By Paul Brebner Friday 29th June 2018

Apache Kafka “Kongo” 6.2 – Production Kongo on Instaclustr


In this blog (parts 6.1 and 6.2) we deploy the Kongo IoT application to a production Kafka cluster, using Instraclustr’s Managed Apache Kafka service on AWS.  In part 6.1 we explored Kafka cluster creation and how to deploy the Kongo code. Then we revisited the design choices made previously regarding how to best handle the high consumer fan out of the Kongo application, by running a series of benchmarks to compare the scalability of different options. In this part (6.2) we explore how to scale the application on the Instaclustr Kafka cluster we created, and introduce some code changes for autonomically scaling the producer load and optimising the number of consumer threads.

Scaling Kongo for Production

As a result of the benchmarking in 6.1 we are more confident that the design we used, Option 3, is a good choice for the production version of Kongo.

For production, some extra changes were made to the Kongo code including:

  • Adding the kafka broker bootstrap server IPs and the SCRAM username/password;
  • Adding the ability to spin up multiple consumers for Sensor and RFID topics;
  • Introducing a wait before starting the simulation to ensure the target number of Consumers are created and working
  • Introducing a timeout for the Sensor and RFID consumers to ensure that they have processed all the available events before closing down correctly
  • Adding latency and throughput metrics for producers, consumers, and total events.
    • Latency is measured in a similar way to the benchmarks (time from event production to being sent to each Goods object at the same location as the event).  

All seven topics produced or consumed by Kongo were created manually with sensible default partitions (9 to start with).

The goal is to deploy Kongo and achieve maximum throughput and minimum end-to-end latency.

Initially running Kongo with guessed fixed numbers of consumers highlighted several problems:

  1. The producer was running flat out, and overloaded the Kongo cluster.

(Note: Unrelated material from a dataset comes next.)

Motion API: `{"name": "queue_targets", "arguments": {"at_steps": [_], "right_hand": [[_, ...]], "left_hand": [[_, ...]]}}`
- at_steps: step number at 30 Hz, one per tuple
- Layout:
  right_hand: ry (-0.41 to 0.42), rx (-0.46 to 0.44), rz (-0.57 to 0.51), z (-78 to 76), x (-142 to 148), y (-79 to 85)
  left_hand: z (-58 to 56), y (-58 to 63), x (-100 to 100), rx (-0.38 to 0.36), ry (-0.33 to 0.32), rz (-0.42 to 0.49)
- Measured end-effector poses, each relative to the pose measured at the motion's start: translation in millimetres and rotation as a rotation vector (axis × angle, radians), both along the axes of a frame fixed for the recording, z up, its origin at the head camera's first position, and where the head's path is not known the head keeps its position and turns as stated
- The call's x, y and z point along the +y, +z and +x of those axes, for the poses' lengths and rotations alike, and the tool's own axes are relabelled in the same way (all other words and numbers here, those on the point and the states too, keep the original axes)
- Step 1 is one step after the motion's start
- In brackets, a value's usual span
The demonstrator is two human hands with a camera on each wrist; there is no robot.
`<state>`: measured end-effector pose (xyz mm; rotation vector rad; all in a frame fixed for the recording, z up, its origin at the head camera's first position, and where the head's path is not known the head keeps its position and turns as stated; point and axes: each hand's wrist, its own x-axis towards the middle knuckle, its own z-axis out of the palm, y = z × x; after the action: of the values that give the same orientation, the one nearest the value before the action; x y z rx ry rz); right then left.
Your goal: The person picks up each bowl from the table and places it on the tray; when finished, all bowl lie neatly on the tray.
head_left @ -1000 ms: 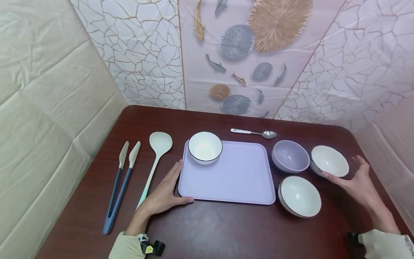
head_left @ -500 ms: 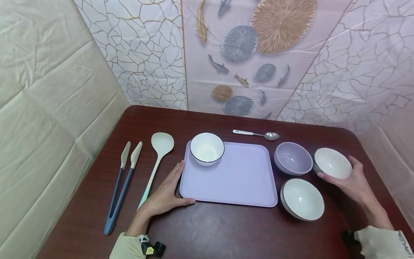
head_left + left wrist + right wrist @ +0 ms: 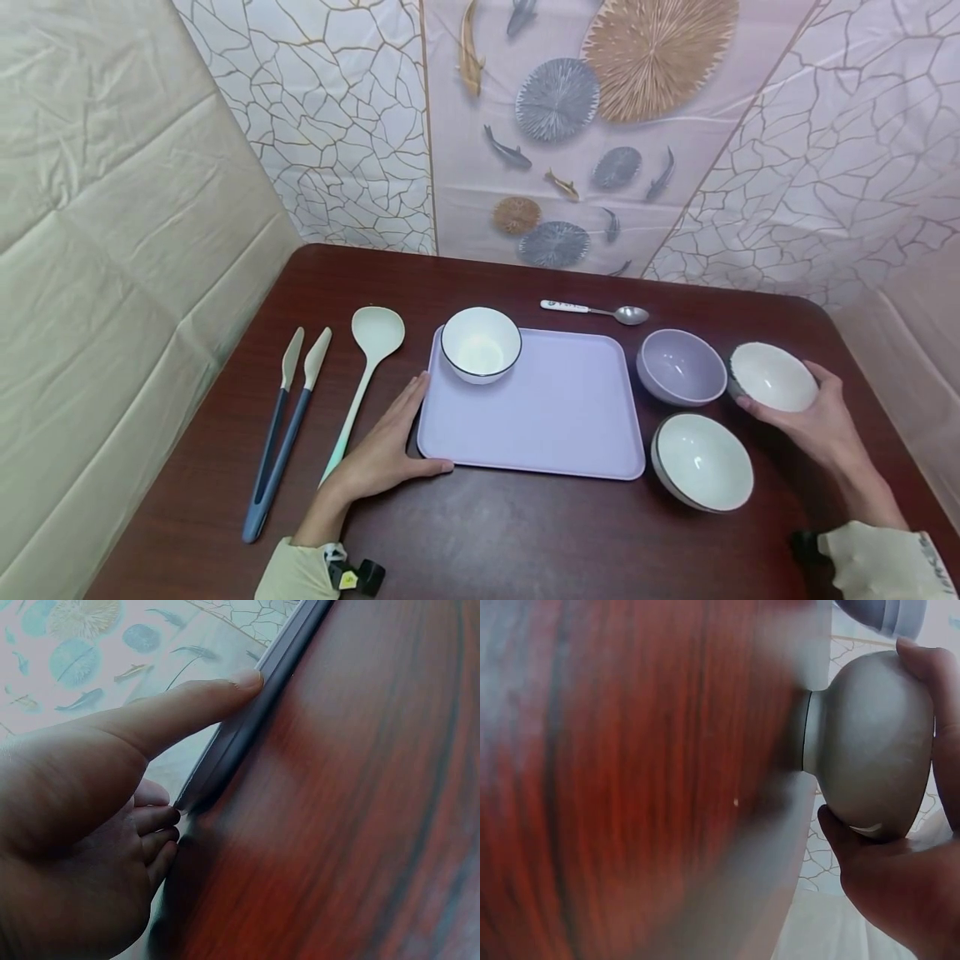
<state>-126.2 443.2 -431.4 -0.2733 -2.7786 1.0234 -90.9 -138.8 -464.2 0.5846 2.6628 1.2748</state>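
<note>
My right hand (image 3: 817, 425) grips a small white bowl (image 3: 774, 379) at the table's right side, thumb at the near rim and fingers round its far side. In the right wrist view the same bowl (image 3: 877, 742) stands upright between thumb and fingers, its foot right at the tabletop. A lilac tray (image 3: 547, 408) lies mid-table. Against its near left corner rests my left hand (image 3: 382, 446), fingers straight along the left side and thumb along the front edge. On the tray's far left corner sits a white bowl with a dark rim (image 3: 481, 345).
Left of the gripped bowl stands a lilac bowl (image 3: 681, 367), with another white bowl (image 3: 703, 462) nearer the front. A spoon (image 3: 592, 312) lies behind the tray. Further left are a pale ladle (image 3: 367, 367) and blue-handled tongs (image 3: 283, 442). Curtained walls border the table.
My right hand has closed in on the right-hand white bowl and now grips it. The left hand stays at the tray's corner. The head view has shifted slightly.
</note>
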Motion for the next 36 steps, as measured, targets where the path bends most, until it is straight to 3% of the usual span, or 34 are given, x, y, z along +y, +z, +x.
{"name": "queue_targets", "arguments": {"at_steps": [6, 13, 18, 22, 25, 29, 32, 36], "right_hand": [[-0.033, 0.007, 0.008, 14.1, 5.5, 9.0], [-0.039, 0.036, -0.033, 54.2, 1.4, 47.4], [0.055, 0.098, -0.040, 81.7, -27.0, 78.7], [0.193, 0.118, -0.085, 93.3, -68.3, 97.3], [0.294, 0.119, -0.127, 95.3, -107.1, 104.4], [0.372, 0.099, -0.202, 90.2, -163.6, 100.1], [0.349, 0.080, -0.223, 79.3, -200.8, 88.8], [0.245, 0.061, -0.250, 56.6, -238.8, 68.5]], "left_hand": [[1.1, 1.0, 2.7, -0.008, -0.018, -0.004], [0.9, 4.7, 2.5, -0.010, -0.019, -0.003], [0.8, 6.3, 1.5, -0.020, -0.014, -0.005], [0.0, 5.0, 1.7, -0.013, -0.010, -0.014], [0.0, 4.5, 2.2, -0.013, -0.005, -0.014], [0.3, 4.0, 2.7, -0.008, 0.002, -0.005], [-0.7, 1.1, 4.0, 0.007, 0.000, -0.007], [-1.5, -2.1, 3.2, 0.018, -0.003, -0.014]]}}
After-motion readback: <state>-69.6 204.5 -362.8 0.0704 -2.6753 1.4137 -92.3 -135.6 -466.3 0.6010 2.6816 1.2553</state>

This introduced long delays between event production and consumption, and an inability to increase the number of consumers with any meaningful results.
  2. It’s hard to guess the correct number of consumer threads. They may need to be higher than guessed, and may not be in the exact ratio of the number of events received by each consumer type (5:1 RFID to Sensor ratio) as each consumer type may take a different time to process events.

Here’s the Sankey diagram showing the fan-out problem and different rates of rfid and sensor events from a previous blog:

Sankey Diagram

To manage the 1st problem I added a “sleep” to the Kongo simulation code to run a simulated hour and produce the output, and then delay for a while before repeating. This enables us to limit the producer throughput, and ensures that the consumers can consistently keep up with the production rate.

There are at least three approaches to solve the 2nd problem and optimise the production rate and the number of threads for each consumer type.

The first is to benchmark all the possible permutations (i.e. production rate, number of consumer threads, latencies, throughputs, etc). I started out doing this and soon realised it was too Kafkaesque in practice, as it was time consuming and difficult to obtain consistent results.

A second approach could be to use simple performance modelling to calculate the number of consumer threads required in advance and then just set them to this number. This is certainly possible in theory, e.g. using Little’s law which relates concurrency in a system to the response time multiplied by the throughput. The number of threads for each consumer is the average time spent processing each event times the throughput. For example, 80 is the number of Sensor Consumer threads predicted for a response time of 40ms and a throughput of 2,000 TPS. But accurately measuring the response time is tricky (you only want the time spent processing each event on the consumer side, not any delays due to queuing etc).

I therefore settled on a third option, an “autonomic” version of the Kongo application. I added code to slowly ramp up the production event rate, and automatically increase the number of consumer threads as latency increases beyond a threshold. The rate is only increased again once the latencies are consistently below the threshold, and reverts to the last sustainable rate again if the SLA cannot be achieved with increased consumers.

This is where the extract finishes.